> _About this exercise_
Only the lines from the top of the following listing through the line with "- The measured" belong in your answer, exactly as written.

> _Given material_

Content starts

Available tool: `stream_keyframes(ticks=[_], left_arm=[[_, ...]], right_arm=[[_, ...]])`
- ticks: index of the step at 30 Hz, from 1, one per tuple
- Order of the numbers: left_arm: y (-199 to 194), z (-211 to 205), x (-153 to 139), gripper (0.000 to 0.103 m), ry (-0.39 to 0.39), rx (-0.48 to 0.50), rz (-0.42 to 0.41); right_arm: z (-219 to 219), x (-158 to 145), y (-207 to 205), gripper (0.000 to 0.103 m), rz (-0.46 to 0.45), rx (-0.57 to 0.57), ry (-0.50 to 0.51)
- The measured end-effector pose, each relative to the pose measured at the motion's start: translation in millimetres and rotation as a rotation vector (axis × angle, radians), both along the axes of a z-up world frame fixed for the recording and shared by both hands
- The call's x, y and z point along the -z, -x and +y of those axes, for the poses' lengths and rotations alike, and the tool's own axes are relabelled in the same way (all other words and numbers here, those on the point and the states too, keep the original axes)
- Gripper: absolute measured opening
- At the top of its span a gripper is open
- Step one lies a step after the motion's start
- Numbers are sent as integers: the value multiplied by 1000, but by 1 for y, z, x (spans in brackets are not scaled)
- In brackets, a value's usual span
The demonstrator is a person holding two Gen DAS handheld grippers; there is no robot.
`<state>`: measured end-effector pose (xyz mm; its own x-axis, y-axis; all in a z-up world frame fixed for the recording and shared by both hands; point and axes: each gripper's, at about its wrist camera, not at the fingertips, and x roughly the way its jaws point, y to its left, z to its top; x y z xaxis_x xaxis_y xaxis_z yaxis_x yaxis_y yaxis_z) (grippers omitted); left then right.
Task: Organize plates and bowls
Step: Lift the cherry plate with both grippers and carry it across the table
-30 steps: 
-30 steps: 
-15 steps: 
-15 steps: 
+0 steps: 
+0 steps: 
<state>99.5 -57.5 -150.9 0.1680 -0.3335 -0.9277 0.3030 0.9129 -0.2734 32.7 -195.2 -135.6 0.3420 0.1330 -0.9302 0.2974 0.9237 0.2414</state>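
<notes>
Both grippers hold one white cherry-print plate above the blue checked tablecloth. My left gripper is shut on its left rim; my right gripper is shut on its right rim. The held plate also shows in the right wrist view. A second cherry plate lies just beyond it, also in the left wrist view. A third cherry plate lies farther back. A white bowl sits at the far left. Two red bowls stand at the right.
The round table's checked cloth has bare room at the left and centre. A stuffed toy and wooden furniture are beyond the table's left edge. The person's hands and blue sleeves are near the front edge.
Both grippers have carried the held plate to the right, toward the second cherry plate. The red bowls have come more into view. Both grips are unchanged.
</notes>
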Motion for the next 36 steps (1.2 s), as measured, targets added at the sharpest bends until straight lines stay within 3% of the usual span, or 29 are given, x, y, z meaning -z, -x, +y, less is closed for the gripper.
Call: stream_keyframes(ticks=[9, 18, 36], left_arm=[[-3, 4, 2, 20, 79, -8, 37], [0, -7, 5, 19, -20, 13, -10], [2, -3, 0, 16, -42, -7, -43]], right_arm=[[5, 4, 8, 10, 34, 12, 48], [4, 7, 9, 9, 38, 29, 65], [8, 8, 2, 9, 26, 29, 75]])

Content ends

> _Output of the task_
Available tool: `stream_keyframes(ticks=[_], left_arm=[[_, ...]], right_arm=[[_, ...]])`
- ticks: index of the step at 30 Hz, from 1, one per tuple
- Order of the numbers: left_arm: y (-199 to 194), z (-211 to 205), x (-153 to 139), gripper (0.000 to 0.103 m), ry (-0.39 to 0.39), rx (-0.48 to 0.50), rz (-0.42 to 0.41); right_arm: z (-219 to 219), x (-158 to 145), y (-207 to 205), gripper (0.000 to 0.103 m), rz (-0.46 to 0.45), rx (-0.57 to 0.57), ry (-0.50 to 0.51)
- The measured end-effector pose, each relative to the pose measured at the motion's start: translation in millimetres and rotation as a rotation vector (axis × angle, radians), both along the axes of a z-up world frame fixed for the recording and shared by both hands

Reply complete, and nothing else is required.